Flash forward to surgery prelim 1 and 2 years: I scrambled to this program, and I was shocked at how well the program treated. Q4 call on average, with NY requiring you to be out by 27 hours, not 30. All lectures aside from journal club were scheduled to accommodate this (you were excused from journal club post-call.) Hours were usually 6am to 5-6pm. Residents made the call schedule, were accommodating to times as needed, and schedule at least 2 golden weekends a month Call was usually Friday and Sunday or Saturday 1 weekend, and either Thursday call (off for 3 days,) or work until Friday, then weekend off. Possibly one of the friendliest surgery programs I have yet to encounter. Our program director and our vice director (my mentor,) were almost fanatical about getting us out at the appointed time. We even had transitionals do electives in surgery for the hours.

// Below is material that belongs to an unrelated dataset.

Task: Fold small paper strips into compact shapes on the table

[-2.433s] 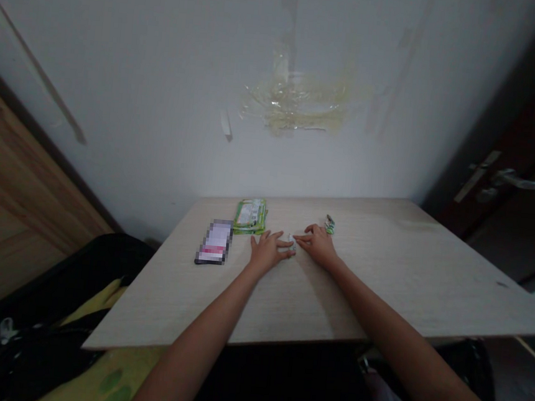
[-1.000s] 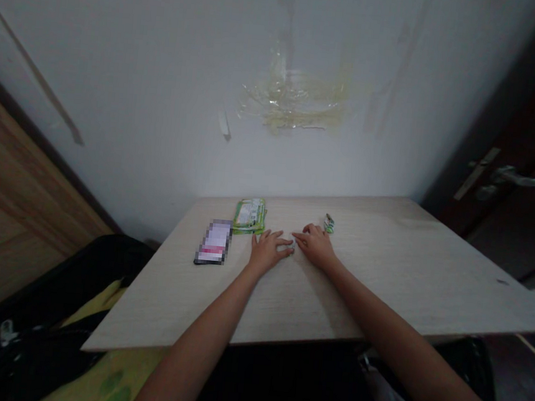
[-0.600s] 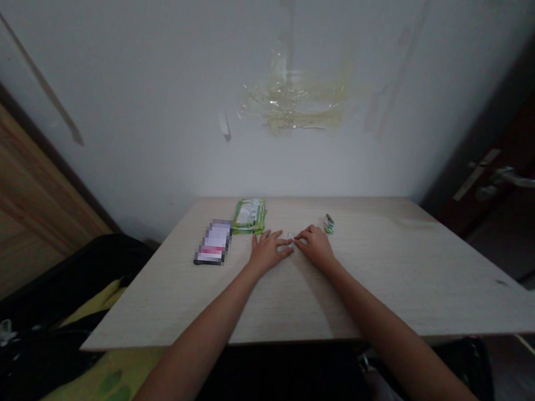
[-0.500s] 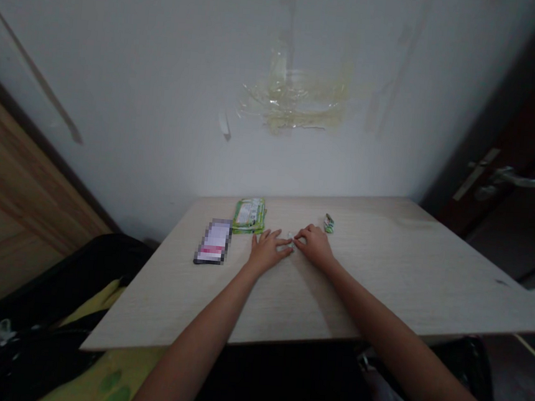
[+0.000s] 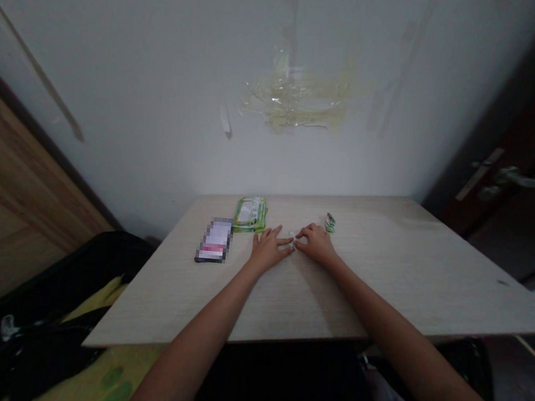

Medicine/transistionals at this hospital were different. In at 6am (like we were,) but would work way later than I thought they should have. When I was on call, I would see medicine teams not on call still roaming the hospital until 9pm+. Their one day off was 24 hours precisely. Compared to us, they were beaten badly. Even as an intern, when transitionals that chose surgery as an elective, I would force them out of the hospital post-call at the appointed time, as I confided in my chiefs that these guys were lying through their teeth about hours. In my second year, *every* transitional chose surgery as an elective at *least* once, because we would enforce the hours.
The only time a surgery resident ever broke the hour limitations was during my second year; an intern who was doing the random timecards on the mandatory medicine ICU rotation (required by our program.) He logged 85-90hrs a week for most of the rotation. Man, was my PD and my mentor were honked at the medicine service for that. But they didn't admonish nor punish the intern for being honest. In fact, our PD, being a medical officer in the service for a few years, adhered to the Officer code: "I will not lie, cheat, or steal, or tolerate those who do."
As for academics: I will admit that my ABSITEs weren't the best, but the categoricals were pretty good. Every graduating senior got the fellowship of their choice; one got hearts at Cleveland, one got vascular at Strong in Rochester, NY, and the rest got minimal invasive fellowships anywhere from Virginia to California.
I think I had a unique experience, and I know I have seen most of this from a student's point of view. However, I could see improvement in morale, teamwork, cross coverage, and interpersonal skills from the point the hour limits hit. I know the limits go away when you become an attending, as everyone should be aware of. But I think the time limit force people to give high quality, to the point education.
I believe that sometimes rules present a challenge. The time rule challenges teachers to give the same quality or better education within the limited time they have. I have heard of programs clocking out to attend lectures "off the time rules." I fortunately have never been in one.